Around 11:30 p.m., Benito’s voice washed over the crowd, which erupted in ecstasy. In a sultry tone, he gave an ode to Coachella as a place of first kisses, of first getaways, of finding ourselves and the answers to our questions. He reveled in the significance of the moment: the first time a Spanish-language artist has headlined here. “De tantas y tantos, nunca antes hubo uno como yo,” he said, to screams.
Suddenly he appeared, his luxurious, colorful puffer jacket exposing his tattooed chest. The entire crowd was up dancing, electrified and singing along to “Tití Me Preguntó.” Most people seemed to know every word. A lump formed in my throat as I recalled growing up at the height of English-only nativism and attending a grade school that forbade speaking Spanish, my native language.
Briefly, he spoke English. “I want to know somethin’ before I keep going with me show — with my show.” He paused. “What do you prefer? Me talkin’ in English o hablando en español?” People shrieked: “Español!”
Later, Coachella’s huge screens showed the histories of salsa and reggaeton, born of Black people resisting oppression in the Caribbean.

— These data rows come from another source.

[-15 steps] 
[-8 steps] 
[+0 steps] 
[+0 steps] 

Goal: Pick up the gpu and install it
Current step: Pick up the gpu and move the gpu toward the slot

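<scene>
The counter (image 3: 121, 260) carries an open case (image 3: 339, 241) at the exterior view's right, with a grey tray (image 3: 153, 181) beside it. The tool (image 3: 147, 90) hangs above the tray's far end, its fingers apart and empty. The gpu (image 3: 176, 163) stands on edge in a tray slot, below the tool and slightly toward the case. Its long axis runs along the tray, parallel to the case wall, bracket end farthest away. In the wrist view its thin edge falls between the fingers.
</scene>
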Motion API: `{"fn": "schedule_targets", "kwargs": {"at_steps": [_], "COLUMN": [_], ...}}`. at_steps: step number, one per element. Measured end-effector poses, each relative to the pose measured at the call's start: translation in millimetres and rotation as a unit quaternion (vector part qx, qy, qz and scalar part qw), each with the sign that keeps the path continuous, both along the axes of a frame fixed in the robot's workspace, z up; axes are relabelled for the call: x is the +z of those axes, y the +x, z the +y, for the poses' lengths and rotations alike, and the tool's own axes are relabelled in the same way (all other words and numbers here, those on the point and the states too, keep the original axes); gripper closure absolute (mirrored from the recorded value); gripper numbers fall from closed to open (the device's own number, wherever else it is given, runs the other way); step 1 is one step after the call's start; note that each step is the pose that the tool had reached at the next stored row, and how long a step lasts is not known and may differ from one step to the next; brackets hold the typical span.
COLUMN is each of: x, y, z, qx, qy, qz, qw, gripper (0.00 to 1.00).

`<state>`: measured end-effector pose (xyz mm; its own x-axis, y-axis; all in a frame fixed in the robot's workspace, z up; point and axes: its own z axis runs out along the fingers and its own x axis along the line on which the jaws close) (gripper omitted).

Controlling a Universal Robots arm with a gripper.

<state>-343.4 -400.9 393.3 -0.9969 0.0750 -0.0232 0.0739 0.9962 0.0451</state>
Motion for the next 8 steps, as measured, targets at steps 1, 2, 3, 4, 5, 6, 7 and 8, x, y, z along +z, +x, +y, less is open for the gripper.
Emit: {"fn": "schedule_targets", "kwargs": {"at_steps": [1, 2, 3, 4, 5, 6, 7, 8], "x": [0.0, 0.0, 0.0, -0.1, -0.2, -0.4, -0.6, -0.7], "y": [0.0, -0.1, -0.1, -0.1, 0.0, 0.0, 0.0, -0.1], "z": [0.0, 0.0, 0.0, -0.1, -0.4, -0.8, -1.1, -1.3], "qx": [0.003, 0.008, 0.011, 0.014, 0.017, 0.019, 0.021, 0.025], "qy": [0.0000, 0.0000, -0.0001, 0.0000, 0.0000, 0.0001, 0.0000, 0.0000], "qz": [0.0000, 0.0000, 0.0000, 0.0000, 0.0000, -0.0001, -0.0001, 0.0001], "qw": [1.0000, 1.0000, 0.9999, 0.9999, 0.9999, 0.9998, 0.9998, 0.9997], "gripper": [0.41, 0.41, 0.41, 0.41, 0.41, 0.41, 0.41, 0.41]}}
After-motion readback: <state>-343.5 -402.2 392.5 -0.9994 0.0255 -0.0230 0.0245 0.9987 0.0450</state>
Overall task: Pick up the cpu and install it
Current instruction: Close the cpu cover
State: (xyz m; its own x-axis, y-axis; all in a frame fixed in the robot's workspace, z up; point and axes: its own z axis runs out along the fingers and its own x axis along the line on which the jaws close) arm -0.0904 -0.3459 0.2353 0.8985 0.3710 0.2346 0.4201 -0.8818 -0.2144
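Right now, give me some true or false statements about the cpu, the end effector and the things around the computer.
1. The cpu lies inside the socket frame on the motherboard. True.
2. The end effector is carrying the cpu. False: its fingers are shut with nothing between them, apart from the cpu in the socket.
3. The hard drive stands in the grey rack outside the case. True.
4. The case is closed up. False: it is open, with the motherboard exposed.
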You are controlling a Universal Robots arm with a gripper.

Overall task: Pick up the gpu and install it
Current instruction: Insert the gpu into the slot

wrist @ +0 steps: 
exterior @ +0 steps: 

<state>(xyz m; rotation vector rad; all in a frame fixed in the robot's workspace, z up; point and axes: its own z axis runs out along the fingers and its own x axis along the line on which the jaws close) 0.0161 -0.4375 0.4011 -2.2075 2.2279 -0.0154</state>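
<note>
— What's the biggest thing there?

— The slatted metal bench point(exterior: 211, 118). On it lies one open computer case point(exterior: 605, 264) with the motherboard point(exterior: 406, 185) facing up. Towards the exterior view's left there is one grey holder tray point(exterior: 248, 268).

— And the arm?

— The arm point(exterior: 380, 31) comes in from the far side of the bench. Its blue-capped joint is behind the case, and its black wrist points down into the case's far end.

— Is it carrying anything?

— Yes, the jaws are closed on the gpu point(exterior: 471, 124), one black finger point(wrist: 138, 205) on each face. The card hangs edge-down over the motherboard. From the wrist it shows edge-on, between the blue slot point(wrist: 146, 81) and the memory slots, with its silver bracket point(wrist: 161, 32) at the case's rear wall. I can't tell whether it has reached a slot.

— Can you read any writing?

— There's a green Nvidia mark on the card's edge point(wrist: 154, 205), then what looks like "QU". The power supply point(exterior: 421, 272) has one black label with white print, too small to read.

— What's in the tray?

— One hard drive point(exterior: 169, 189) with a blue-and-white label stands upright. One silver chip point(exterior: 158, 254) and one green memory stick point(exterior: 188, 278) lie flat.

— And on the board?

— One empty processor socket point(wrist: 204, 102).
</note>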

The team consulted with Petra R. Rivera-Rideau, author of “Remixing Reggaetón,” about reggaeton’s history. “I’ve been to a lot of reggaeton concerts in my life and I’ve never seen a video like that,” she told me.
Vanessa Díaz, who teaches a Bad Bunny course at Loyola Marymount University and created a “Bad Bunny Syllabus” with Rivera-Rideau, says the videos show he’s staying true to his roots. “He did that for Puerto Rico,” she said. “He cares about the fact that the performance was being streamed all over the island and every single person in Puerto Rico who saw that was proud and excited and felt represented.”
Eventually during the show, Bad Bunny got vulnerable, saying he was bewildered by stuff he read online. He reassured us that he knew exactly who he was and his purpose, which he swore he’d fulfill: “Sé cual es mi propósito en la tierra y se los juro que lo voy a cumplir.”
What does the Boricua luminary see as his purpose? He didn’t say. Instead, he introduced “El Apagón” as the song that fills him with more pride than anything else in the world. He performed it, and those of us who understood it as the beginning of his answer went wild.